Your task: Could you print every line from the first one of the records below through the line containing "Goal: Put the", with both included and nothing else?

Dataset:
········
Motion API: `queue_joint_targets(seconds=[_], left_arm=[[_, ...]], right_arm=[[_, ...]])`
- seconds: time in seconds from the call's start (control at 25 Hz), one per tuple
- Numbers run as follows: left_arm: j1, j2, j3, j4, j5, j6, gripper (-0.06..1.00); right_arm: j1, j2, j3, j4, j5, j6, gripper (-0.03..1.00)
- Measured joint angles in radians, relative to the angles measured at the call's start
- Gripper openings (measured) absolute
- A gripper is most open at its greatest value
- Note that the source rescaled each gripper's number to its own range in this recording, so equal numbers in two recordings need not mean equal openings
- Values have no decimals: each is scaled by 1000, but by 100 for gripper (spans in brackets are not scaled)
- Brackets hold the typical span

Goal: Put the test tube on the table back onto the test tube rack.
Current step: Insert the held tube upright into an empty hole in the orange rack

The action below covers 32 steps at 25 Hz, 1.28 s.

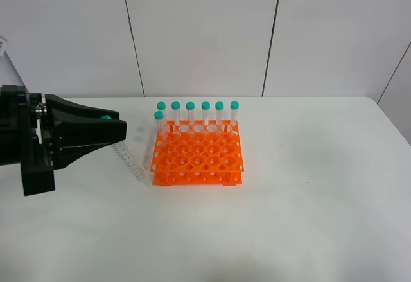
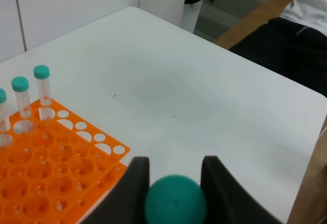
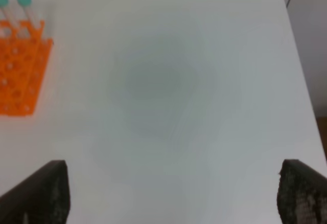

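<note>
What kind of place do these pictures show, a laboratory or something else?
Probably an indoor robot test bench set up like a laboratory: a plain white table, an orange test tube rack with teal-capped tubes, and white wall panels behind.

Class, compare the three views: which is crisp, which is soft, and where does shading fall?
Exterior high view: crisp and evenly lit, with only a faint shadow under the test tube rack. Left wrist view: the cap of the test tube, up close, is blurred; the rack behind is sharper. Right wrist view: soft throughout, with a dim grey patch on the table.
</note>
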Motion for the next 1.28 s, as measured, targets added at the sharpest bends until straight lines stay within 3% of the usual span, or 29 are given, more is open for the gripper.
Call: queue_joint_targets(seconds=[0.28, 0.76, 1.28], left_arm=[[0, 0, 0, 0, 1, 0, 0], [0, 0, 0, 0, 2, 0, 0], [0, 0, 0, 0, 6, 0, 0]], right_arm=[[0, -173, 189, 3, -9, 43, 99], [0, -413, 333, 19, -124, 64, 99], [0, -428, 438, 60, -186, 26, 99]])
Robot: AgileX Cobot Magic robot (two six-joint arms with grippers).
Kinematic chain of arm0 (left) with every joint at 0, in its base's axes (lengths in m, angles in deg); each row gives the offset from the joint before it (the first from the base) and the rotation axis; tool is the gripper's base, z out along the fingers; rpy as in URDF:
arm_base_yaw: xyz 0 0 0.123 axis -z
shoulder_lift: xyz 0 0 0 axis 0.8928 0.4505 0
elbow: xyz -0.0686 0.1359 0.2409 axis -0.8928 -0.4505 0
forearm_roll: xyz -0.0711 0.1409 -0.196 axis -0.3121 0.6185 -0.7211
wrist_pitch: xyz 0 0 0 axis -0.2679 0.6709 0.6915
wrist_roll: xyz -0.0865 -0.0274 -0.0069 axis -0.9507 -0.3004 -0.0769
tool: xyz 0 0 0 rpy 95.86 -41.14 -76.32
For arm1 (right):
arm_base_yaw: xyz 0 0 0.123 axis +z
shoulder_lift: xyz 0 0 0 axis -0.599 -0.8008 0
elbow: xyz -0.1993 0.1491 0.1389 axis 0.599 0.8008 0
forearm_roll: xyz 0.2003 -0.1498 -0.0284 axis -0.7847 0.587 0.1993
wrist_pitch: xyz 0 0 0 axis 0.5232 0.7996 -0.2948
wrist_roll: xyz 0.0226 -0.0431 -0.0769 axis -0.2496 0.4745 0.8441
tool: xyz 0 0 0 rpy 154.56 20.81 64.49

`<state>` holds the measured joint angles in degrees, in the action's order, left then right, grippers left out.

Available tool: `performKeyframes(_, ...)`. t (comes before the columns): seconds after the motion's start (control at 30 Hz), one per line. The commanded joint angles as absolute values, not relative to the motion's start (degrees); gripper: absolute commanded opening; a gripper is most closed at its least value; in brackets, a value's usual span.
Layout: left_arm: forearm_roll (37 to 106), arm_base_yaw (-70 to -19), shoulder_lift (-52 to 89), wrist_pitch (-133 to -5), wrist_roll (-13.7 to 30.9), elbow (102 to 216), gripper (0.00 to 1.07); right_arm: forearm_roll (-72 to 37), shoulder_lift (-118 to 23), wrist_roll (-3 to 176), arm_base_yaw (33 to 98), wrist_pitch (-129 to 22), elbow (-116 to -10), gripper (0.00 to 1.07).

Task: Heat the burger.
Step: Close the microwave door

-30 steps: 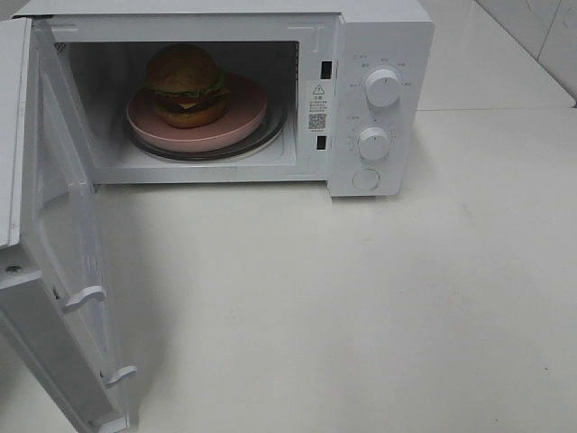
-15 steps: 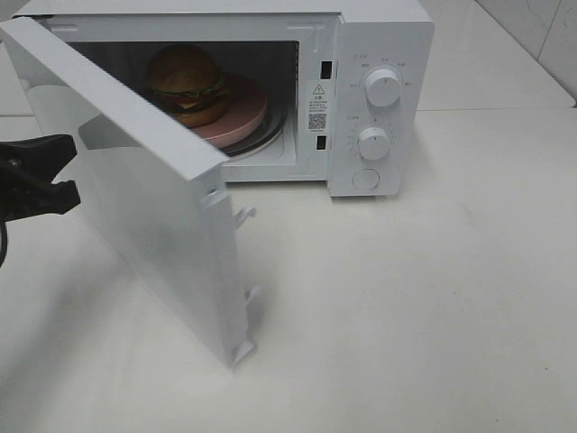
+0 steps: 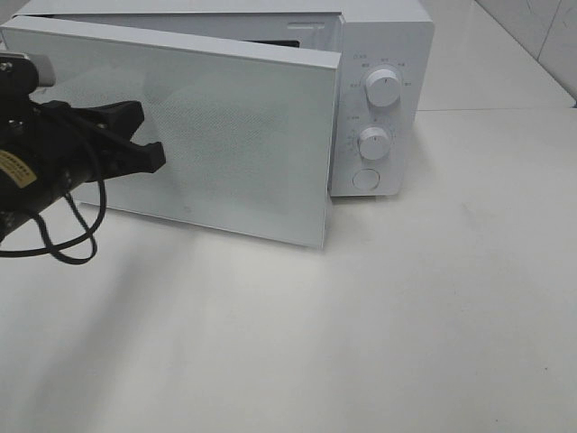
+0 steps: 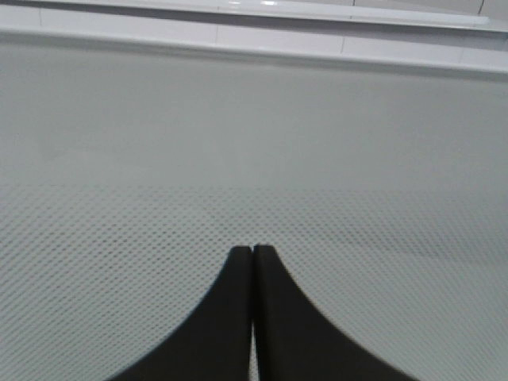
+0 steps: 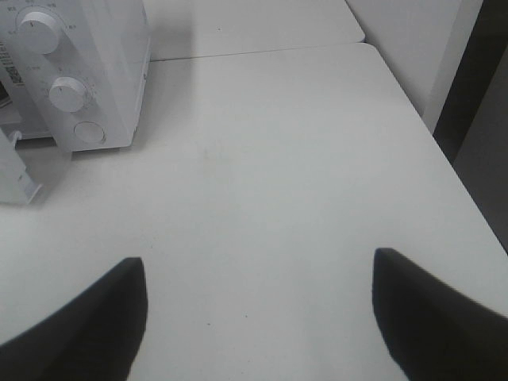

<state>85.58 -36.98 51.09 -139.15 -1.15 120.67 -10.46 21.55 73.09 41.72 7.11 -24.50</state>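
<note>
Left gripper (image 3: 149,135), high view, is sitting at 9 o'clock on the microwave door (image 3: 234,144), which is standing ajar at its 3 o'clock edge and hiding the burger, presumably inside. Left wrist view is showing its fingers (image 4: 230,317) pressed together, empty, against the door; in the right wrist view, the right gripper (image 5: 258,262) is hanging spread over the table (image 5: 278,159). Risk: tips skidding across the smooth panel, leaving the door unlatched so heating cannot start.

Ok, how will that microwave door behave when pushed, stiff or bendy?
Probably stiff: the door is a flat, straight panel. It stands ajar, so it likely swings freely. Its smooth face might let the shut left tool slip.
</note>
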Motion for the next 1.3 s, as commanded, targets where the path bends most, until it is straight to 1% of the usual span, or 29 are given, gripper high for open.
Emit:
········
Response area:
Motion API: `queue_joint_targets(seconds=[_], left_arm=[[_, ...]], right_arm=[[_, ...]])`
- seconds: time in seconds from the call's start (control at 25 Hz), one per tuple
- Numbers run as follows: left_arm: j1, j2, j3, j4, j5, j6, gripper (-0.06..1.00); right_arm: j1, j2, j3, j4, j5, j6, gripper (-0.03..1.00)
- Measured joint angles in radians, relative to the angles measured at the call's start
- Gripper openings (measured) absolute
- A gripper is most open at its greatest value
- Note that the source rescaled each gripper's number to its own range in this recording, so equal numbers in two recordings need not mean equal openings
- Values have no decimals: each is scaled by 1000, but by 100 for gripper (spans in brackets are not scaled)
- Brackets hold the typical span

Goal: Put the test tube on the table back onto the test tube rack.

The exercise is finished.